ABOUT THIS TASK: Set out exactly, line by line, the stretch of data below that begins at the line containing "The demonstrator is" and ends at the line containing "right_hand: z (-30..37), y", with both ends kept.

-------- TASK MATERIAL

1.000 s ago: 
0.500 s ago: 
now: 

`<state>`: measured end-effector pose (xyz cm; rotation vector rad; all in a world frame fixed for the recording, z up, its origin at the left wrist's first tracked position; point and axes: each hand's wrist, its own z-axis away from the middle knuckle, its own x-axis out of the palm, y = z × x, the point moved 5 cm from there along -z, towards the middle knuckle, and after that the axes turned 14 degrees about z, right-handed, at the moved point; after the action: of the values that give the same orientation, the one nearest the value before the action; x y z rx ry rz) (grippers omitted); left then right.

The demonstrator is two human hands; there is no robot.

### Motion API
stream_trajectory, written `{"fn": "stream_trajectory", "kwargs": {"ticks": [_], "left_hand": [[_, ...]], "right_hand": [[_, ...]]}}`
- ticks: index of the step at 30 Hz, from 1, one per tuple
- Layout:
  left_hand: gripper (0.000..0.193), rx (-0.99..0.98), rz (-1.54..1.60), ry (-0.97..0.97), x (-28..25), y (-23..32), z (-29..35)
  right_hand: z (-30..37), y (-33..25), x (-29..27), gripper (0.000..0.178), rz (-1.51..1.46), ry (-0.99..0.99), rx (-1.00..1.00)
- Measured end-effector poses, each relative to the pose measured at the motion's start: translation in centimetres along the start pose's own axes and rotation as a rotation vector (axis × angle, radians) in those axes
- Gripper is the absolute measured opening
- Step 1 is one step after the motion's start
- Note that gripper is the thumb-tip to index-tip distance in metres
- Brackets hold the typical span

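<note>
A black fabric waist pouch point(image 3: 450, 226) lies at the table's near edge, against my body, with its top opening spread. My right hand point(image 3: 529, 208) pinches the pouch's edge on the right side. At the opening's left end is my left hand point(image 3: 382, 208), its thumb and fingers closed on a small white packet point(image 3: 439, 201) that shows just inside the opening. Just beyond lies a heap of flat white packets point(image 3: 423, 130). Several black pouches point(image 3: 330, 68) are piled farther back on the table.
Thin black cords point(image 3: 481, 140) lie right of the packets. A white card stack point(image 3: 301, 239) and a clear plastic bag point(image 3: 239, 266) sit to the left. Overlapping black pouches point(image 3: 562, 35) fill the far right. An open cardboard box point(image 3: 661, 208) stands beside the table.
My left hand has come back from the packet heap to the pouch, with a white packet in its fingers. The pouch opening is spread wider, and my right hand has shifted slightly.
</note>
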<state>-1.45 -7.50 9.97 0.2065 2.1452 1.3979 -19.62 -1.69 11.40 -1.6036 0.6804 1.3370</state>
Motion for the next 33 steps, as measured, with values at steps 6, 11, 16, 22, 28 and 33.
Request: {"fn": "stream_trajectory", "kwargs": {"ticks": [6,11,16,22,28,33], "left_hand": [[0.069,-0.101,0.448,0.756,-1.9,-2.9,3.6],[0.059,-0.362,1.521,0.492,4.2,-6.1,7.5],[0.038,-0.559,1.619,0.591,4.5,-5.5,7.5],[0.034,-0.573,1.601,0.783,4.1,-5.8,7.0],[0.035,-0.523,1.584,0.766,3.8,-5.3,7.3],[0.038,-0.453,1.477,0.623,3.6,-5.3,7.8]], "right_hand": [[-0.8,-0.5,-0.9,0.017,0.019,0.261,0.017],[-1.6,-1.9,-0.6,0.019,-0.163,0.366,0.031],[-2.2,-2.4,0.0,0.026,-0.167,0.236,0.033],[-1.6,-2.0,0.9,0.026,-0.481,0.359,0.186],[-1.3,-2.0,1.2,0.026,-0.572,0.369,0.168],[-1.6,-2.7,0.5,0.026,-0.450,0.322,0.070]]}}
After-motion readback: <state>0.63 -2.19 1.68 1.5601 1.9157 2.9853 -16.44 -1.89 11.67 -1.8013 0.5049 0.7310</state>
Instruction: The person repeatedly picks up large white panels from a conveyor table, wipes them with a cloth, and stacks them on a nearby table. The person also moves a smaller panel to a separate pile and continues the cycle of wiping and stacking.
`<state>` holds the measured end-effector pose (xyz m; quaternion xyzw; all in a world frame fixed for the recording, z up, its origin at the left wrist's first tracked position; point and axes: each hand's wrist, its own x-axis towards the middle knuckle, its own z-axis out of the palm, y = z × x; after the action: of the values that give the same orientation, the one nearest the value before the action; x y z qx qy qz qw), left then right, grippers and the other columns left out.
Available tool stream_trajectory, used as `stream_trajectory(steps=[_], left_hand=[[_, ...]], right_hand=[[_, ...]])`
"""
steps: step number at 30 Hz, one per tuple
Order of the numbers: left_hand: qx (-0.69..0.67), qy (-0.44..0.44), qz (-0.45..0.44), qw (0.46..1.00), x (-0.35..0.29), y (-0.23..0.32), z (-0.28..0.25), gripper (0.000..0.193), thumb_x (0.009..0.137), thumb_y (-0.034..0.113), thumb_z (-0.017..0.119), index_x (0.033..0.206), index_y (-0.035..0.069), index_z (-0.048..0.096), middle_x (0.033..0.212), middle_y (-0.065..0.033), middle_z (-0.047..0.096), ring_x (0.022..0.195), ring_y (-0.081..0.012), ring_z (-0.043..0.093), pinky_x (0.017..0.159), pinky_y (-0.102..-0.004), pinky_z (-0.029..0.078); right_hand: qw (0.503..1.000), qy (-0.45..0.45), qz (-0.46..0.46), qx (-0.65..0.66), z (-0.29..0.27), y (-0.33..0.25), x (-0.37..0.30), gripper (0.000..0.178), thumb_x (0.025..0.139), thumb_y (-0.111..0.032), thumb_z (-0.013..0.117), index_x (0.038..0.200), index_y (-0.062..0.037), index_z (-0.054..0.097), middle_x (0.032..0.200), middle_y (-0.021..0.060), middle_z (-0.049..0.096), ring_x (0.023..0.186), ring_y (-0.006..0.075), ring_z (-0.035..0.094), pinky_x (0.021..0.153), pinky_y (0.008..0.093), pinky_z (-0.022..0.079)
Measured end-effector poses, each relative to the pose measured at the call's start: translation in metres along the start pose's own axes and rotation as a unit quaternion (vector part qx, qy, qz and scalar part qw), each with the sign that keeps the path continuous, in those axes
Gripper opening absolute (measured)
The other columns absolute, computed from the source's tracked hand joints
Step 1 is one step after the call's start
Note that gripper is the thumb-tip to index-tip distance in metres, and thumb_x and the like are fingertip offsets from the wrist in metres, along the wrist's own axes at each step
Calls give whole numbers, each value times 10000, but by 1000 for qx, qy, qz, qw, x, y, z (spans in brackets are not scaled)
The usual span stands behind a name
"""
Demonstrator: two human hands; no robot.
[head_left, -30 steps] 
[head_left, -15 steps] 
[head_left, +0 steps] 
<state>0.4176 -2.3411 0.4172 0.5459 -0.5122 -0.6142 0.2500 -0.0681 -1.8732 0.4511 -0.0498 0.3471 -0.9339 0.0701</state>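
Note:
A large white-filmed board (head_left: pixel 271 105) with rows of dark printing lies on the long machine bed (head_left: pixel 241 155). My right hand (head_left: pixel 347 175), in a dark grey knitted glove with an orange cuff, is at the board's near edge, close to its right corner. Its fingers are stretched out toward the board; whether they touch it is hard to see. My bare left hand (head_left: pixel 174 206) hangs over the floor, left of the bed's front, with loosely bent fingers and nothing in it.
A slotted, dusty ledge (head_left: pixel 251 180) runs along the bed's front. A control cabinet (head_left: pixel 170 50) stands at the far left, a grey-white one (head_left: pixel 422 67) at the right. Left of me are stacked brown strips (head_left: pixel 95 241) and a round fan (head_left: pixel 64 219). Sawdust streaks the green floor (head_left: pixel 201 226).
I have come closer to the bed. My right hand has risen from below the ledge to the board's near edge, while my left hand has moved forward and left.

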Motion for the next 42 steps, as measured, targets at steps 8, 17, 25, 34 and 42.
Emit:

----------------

COMPLETED EXERCISE:
The demonstrator is two human hands; there is no robot.

### Motion API
stream_trajectory, written `{"fn": "stream_trajectory", "kwargs": {"ticks": [_], "left_hand": [[_, ...]], "right_hand": [[_, ...]]}}`
- ticks: index of the step at 30 Hz, from 1, one per tuple
- Layout:
  left_hand: gripper (0.000..0.193), rx (-0.99..0.98), rz (-1.54..1.60), ry (-0.97..0.97), x (-28..25), y (-23..32), z (-29..35)
  right_hand: z (-30..37), y (-33..25), x (-29..27), gripper (0.000..0.178), rz (-1.51..1.46), ry (-0.99..0.99), rx (-1.00..1.00)

The exercise is done, and nothing more is needed.